It is our view that section 21a-3 as amended provides for all pollution control facilities to be treated in a uniform manner for tax purposes, regardless of the rate-making and price-setting practices of the industry, and hence, that the statute does not violate the uniformity requirements of the Illinois Constitution.
• 2 Appellants have also argued that section 21a-3 amounts to an unconstitutional classification because it results in a disparity between the highest level of assessment and the lowest class of more than the 2 1/2 times permitted by the Illinois Constitution. The constitutional provision referred to is section 4(b) of article IX (Ill. Const. 1970, art. IX, sec. 4(b)), as follows:
"Subject to such limitations as the General Assembly may hereafter prescribe by law, counties with a population of more than 200,000 may classify or continue to classify real property for purposes of taxation. * * *. The level of assessment or rate of tax of the highest class in a county shall not exceed two and one-half times the level of assessment or rate of tax of the lowest class in that county."

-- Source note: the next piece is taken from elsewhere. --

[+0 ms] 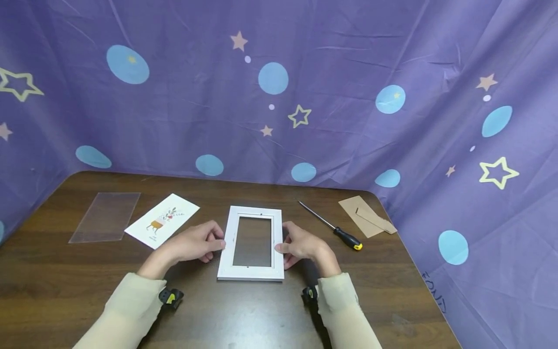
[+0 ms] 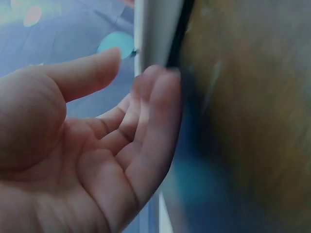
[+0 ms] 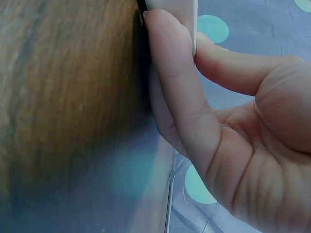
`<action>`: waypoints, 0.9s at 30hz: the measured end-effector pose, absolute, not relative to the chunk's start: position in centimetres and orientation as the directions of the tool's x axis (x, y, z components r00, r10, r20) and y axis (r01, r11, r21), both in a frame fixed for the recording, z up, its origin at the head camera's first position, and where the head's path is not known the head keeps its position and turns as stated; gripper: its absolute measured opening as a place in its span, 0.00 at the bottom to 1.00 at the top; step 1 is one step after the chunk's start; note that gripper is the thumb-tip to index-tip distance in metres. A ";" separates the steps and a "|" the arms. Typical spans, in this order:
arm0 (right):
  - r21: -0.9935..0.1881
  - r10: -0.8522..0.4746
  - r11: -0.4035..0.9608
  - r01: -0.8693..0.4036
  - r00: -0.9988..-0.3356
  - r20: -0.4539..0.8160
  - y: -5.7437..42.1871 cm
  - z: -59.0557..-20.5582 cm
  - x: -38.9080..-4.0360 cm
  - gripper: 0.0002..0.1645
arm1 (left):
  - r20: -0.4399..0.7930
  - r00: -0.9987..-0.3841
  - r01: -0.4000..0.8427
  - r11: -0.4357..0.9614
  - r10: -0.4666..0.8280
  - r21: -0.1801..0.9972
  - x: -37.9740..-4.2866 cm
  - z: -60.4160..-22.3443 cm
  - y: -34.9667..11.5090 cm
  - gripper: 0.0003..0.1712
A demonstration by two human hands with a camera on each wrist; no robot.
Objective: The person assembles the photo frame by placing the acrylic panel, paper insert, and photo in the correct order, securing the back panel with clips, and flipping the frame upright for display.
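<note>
A white rectangular picture frame [image 1: 250,273] lies on the table between both hands, its window showing bare wood. My right hand [image 1: 301,245] pinches its right border, the thumb on the top face and the fingers along the side; the right wrist view shows this grip on the frame [image 3: 187,9]. At the left border is my left hand [image 1: 194,242], fingertips against the side edge. In the left wrist view the left thumb [image 2: 92,73] stands a little away from the frame [image 2: 154,34], and the fingers are loosely bent and blurred.
Left of the frame lie a white card with a printed plant [image 1: 161,220] and a clear sheet [image 1: 106,218]. To the right are a black and yellow screwdriver [image 1: 346,237] and a brown backing board [image 1: 359,220] with a small stand. Purple patterned cloth [image 1: 340,135] hangs behind the table.
</note>
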State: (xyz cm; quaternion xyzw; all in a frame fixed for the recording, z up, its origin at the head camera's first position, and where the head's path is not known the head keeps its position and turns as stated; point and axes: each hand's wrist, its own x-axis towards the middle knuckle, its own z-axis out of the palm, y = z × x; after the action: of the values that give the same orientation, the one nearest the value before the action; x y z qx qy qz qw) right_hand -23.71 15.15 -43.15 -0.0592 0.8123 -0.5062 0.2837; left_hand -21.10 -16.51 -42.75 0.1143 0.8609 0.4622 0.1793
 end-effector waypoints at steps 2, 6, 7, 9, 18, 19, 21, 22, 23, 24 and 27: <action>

As is clear from the plain language of section 4(b), the limitation upon levels of assessment between classes only applies to classifications made by county assessment officials, and does not apply to classifications created by action of the General Assembly. (See Hoffmann v. Clark (1977), 69 Ill.2d 402, 372 N.E.2d 74.) Thus, section 21a-3 of the Revenue Act of 1939 is not invalid under limitation provision of article IX, section 4(b), of the Illinois Constitution of 1970.
• 3 Appellants also assert that section 21a-3 amounts to an unconstitutional exemption of pollution control facilities from real property taxation. This assertion is based upon the statement in Hoffman v. Lehnhausen (1971), 48 Ill.2d 323, 327, 369 N.E.2d 465, 468, that a "valuation reduction is a partial exemption, and if the value was reduced to zero, it would be a full exemption." In Lehnhausen, the supreme court was considering a provision of the Revenue Act of 1939 which provided for a "homestead exemption limited to a $1,500 maximum reduction" in the assessed valuation of real property occupied as a residence by a person 65 years of age or older. (Ill. Rev. Stat., 1970 Supp., ch. 120, par. 500.24.) The court expressly rejected the argument that the homestead exemption was merely a property valuation reduction rather than an exemption.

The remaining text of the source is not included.